The communication interface is used for detecting whether the processing module sends the shutdown identification or not and transmitting the shutdown identification to the function control module under the condition that the shutdown identification is detected.

4. The remote device control system of claim 1, wherein the remote devices have at least two;

The main control equipment is also used for acquiring local area network addresses of the remote equipment in the shutdown state and respectively sending network wake-up packets to the corresponding network modules in the remote equipment based on the local area network addresses.

5. A remote equipment control method is characterized in that a second power supply module of remote equipment supplies power to a network module of the remote equipment, the second power supply module is continuously in a working state, the remote equipment further comprises a third power supply module and a function control module, wherein the first power supply module is respectively connected with the function control module and the third power supply module, the third power supply module is connected with a processing module and is used for supplying power to the processing module, and the method comprises the following steps:

transmitting a network wake-up packet to a network module under the condition that the remote equipment is detected to be in a power-off state, so that the network module transmits a power-on level signal to a first power module based on the network wake-up packet, wherein the first power module is used for supplying power to a processing module of the remote equipment;

The power-off control method comprises the steps of receiving power-off indication information, sending a power-off identification to a function control module based on the power-off indication information, wherein the power-off indication information is generated by a main control device when the main control device detects a remote device in the working state;

Generating working identification information after the first power supply module in the working state supplies power, and sending the working identification information to the function control module for storage;

And acquiring a judging result of whether the remote equipment is in a working state or not based on the working identification information, and feeding back the judging result to the processing module.

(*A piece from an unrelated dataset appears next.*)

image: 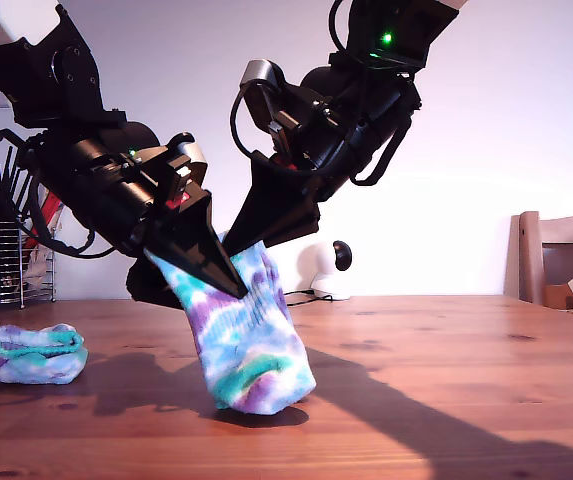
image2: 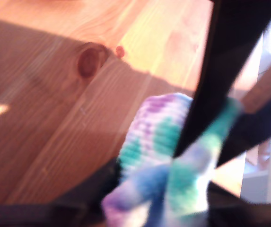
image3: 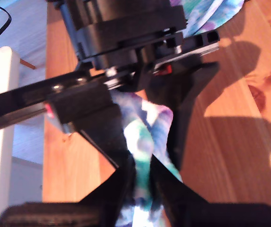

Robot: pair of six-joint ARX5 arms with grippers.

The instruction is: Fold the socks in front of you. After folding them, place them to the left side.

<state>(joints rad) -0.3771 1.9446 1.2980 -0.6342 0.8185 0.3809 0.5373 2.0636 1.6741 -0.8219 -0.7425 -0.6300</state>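
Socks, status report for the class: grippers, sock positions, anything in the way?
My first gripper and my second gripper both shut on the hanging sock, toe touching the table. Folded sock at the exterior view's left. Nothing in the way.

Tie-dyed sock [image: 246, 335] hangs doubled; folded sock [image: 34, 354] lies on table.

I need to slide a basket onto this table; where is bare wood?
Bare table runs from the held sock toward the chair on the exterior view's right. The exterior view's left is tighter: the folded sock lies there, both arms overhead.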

6. The method of claim 5, wherein the remote device has at least two remote devices, and wherein the sending the wake-on-network packet to the network module comprises:

And acquiring local area network addresses of the remote equipment in the shutdown state, and respectively sending network wakeup packets to the corresponding network modules in the remote equipment based on the local area network addresses.

7. An electronic device comprising a memory and a processor, characterized in that the memory has stored therein a computer program, the processor being arranged to run the computer program to perform the remote device control method as claimed in claim 5 or 6.

8. A storage medium having stored therein a computer program, wherein the computer program is arranged to perform the remote device control method of claim 5 or 6 when run.